Cache Cholesky of K_XX + noise I in DefaultPredictionStrategy#2746
saitcakmak wants to merge 2 commits into
cornellius-gp:mainfrom
saitcakmak:cache-chol-exact-prediction

Conversation

@saitcakmak
Copy link
Copy Markdown
Collaborator

@saitcakmak saitcakmak commented Apr 17, 2026

Summary

  • Cache the Cholesky factor of the train-train covariance (K_XX + σ²I) on DefaultPredictionStrategy and share it across mean_cache and exact_predictive_covar, removing a per-posterior-call factorization.
  • Switch the covariance correction in exact_predictive_covar to a single triangular solve (K(t,T) K_XX^{-1} K(T,t) = MᵀM with M = L⁻¹ K(T,t)), resolving the existing # TODO about avoiding two triangular solves for dense inference.
  • Add a parity test (TestExactPredictiveCovar) that checks posterior mean, covariance, and gradients w.r.t. test_x against a from-scratch math reference in float64.
  • Override _solve_lik_train_train in SGPRPredictionStrategy so SGPR's Woodbury-based .solve() is preserved (see "Interaction with structured-solve operators" below).

Why

The old code constructed a fresh AddedDiagLinearOperator inside exact_predictive_covar (from self.likelihood(dist, self.train_inputs)) and called .solve(train_test_covar) on it.
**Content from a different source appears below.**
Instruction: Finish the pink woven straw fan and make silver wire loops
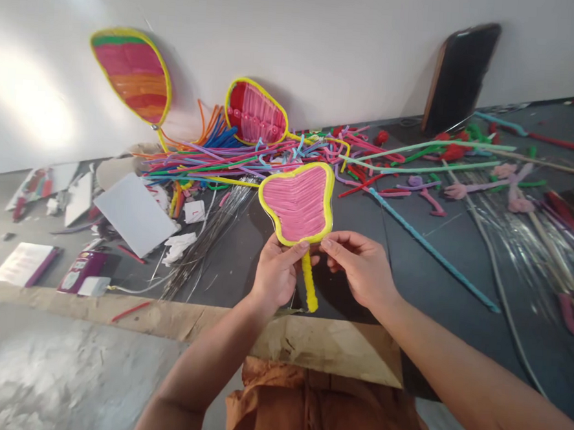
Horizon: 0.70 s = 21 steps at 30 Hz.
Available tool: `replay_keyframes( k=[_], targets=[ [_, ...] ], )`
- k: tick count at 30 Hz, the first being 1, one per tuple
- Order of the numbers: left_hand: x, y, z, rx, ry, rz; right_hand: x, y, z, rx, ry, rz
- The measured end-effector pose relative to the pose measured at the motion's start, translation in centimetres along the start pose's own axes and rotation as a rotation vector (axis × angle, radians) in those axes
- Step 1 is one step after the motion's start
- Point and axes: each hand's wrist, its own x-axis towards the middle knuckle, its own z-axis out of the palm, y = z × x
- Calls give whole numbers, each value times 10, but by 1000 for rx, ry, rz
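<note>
Seemingly for steadiness, grasping the lobed, pink, yellow-rimmed fuzzy-wire paddle (297, 203) low in the curled left hand (278, 271) and, just rightward, pinching it with the right hand (361, 266).

- From my end, I'd call this a craft workspace; whether it sits in a home or a workshop, I can't tell.
- I see pipe cleaners (212, 158) heaped along the tabletop (359, 216)'s back edge.
- The pink piece (295, 202) looks made of them.
- Wire (208, 236) and card (134, 212) lie toward the left end.
- Brown paper (337, 354) lines the front edge, above a grey floor (63, 370).
</note>
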Motion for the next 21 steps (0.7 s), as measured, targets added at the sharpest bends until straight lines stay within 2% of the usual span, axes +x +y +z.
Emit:
replay_keyframes(
  k=[9, 12, 14, 17, 19, 21],
  targets=[
    [1, -6, 1, -36, 17, -29, 2, 4, 1, 12, -8, 26],
    [1, -3, 0, -31, 32, -13, 3, 3, -5, -124, -55, -27],
    [1, -1, -1, -19, 55, 12, 5, 1, -11, -313, -35, -193],
    [1, 0, -2, -3, 68, 32, 8, -4, -20, -666, -8, -618],
    [0, 0, -2, -11, 50, 31, 9, -6, -22, -873, -41, -860],
    [-1, -1, -1, -29, 33, 13, 10, -7, -23, -1028, -48, -1011]
  ],
)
LinearOperator.solve dispatches through Solve.apply, which reconstructs the lazy operator via representation_tree(*args) — so the @cached(name="cholesky") memoization on AddedDiagLinearOperator never survives. Every posterior call ate a fresh psd_safe_cholesky(K_XX + σ²I). On batched models this is a batched factorization; on moderately-sized non-batched models (n≥500) it dominates the forward cost.

The fix materializes L once as a TriangularLinearOperator on the prediction strategy. Subsequent solves bypass Solve.apply (the triangular operator's .solve goes straight to torch.linalg.solve_triangular), so the Cholesky is truly reused.

Correctness

  • Parity against a from-scratch K(t,t) − K(t,T)(K(T,T)+σ²I)⁻¹K(T,t) reference: max|Δ| ≤ 1e-10 on values, ≤ 1e-9 on gradients (float64), on both non-batched (10, 1) and batched (4, 10, 1) test inputs. The new TestExactPredictiveCovar.test_posterior_matches_math_reference encodes this.
  • Teeth check: flipping the sign of the correction term (alpha=-1alpha=1) breaks the new test with cov diff ≈ 2.4 (vs atol=1e-10).
  • Training path unchanged — train_final_loss matches bit-for-bit across every benchmarked config.
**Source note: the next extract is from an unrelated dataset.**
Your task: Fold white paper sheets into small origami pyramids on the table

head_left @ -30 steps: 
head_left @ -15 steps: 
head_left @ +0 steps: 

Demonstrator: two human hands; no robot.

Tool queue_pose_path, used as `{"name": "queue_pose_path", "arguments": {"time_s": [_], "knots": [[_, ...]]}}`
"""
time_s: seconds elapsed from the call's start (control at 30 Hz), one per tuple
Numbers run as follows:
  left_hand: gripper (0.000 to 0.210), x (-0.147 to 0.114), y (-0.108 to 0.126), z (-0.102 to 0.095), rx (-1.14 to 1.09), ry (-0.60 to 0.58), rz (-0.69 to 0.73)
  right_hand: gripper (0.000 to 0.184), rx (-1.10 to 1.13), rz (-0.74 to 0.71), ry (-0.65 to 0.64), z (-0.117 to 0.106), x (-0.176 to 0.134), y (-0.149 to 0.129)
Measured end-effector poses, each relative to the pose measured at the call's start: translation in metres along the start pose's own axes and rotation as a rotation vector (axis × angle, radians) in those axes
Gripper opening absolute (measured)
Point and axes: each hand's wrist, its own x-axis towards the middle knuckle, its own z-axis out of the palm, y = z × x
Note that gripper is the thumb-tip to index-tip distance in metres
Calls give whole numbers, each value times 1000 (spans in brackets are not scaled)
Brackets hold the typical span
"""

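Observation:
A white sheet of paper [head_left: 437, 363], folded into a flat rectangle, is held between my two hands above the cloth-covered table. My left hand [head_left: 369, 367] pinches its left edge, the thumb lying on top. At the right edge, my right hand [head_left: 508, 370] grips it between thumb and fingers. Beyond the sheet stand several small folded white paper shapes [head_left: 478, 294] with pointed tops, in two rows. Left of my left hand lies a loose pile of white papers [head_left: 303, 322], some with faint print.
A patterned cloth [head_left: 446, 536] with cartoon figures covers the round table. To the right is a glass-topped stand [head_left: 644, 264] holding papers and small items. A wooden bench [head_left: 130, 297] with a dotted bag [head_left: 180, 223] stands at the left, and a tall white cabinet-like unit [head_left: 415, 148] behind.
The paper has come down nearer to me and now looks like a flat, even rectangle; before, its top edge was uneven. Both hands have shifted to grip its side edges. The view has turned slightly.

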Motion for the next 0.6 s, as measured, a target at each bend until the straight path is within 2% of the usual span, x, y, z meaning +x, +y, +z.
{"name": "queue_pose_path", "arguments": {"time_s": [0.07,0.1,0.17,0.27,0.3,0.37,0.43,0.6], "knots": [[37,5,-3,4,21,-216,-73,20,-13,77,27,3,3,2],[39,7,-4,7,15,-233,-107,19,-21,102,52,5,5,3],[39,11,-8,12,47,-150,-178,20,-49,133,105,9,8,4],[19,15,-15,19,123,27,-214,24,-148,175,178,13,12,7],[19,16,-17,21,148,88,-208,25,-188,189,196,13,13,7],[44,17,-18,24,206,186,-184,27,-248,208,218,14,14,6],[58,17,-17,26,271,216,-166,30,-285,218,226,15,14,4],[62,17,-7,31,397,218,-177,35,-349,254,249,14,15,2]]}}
Interaction with LinearOperators that override .solve()

LinearOperator.solve() dispatches through Solve.apply, which reconstructs the operator from its representation_tree and always routes through .cholesky()._cholesky_solve(rhs) for small matrices. Subclasses that want structural efficiency therefore take one of two approaches:

  1. Override _solve only. This path is never actually invoked through .solve() in today's default settings — Solve.apply swallows it. Example: KroneckerProductAddedDiagLinearOperator has sophisticated eigendecomposition and Kronecker-Woodbury branches in its _solve, but baseline code already materializes a dense Cholesky via .cholesky() instead. Confirmed empirically for the multitask tests: zero torch.linalg.eigh calls during posterior; dense Choleskys only. Our patch is unaffected — we do the same dense Cholesky, just one of them instead of two.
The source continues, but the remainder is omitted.